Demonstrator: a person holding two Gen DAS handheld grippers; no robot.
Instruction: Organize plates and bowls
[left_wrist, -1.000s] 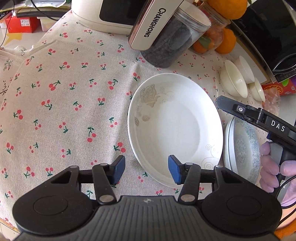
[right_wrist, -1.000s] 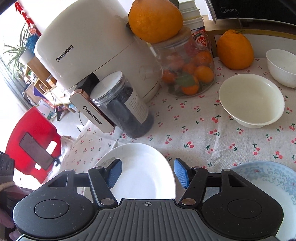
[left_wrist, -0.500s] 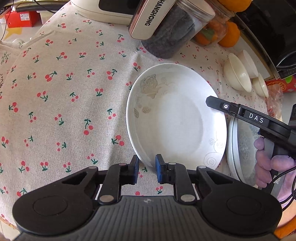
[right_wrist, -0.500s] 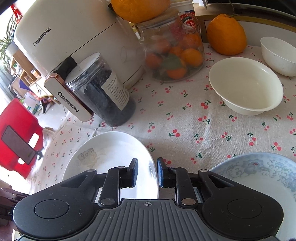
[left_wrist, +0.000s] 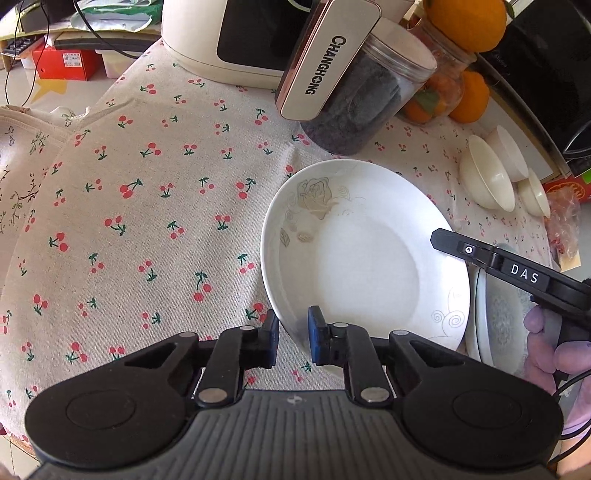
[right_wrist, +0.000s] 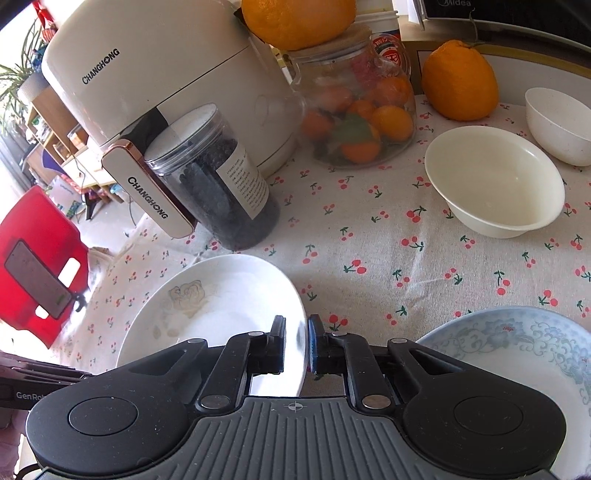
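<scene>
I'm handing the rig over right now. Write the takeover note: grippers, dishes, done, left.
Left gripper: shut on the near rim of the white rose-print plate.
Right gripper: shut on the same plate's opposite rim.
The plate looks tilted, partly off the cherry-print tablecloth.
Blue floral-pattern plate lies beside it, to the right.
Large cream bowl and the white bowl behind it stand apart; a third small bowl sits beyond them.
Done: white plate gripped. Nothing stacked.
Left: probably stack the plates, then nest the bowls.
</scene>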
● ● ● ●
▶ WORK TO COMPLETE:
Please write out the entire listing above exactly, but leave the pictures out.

▶ REPLY TO THE TASK:
Demonstrator: a person holding two Gen DAS handheld grippers; no robot.
Instruction: Organize plates and bowls
[left_wrist, -1.000s] 
[right_wrist, -1.000s] 
[left_wrist, -0.500s] 
[right_wrist, -0.500s] 
[left_wrist, +0.000s] 
[right_wrist, +0.000s] 
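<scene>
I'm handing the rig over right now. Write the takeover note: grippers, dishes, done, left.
Left gripper: shut on the near rim of the white rose-print plate.
Right gripper: shut on the same plate's opposite rim.
The plate looks tilted, partly off the cherry-print tablecloth.
Blue floral-pattern plate lies beside it, to the right.
Large cream bowl and the white bowl behind it stand apart; a third small bowl sits beyond them.
Done: white plate gripped. Nothing stacked.
Left: probably stack the plates, then nest the bowls.
</scene>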

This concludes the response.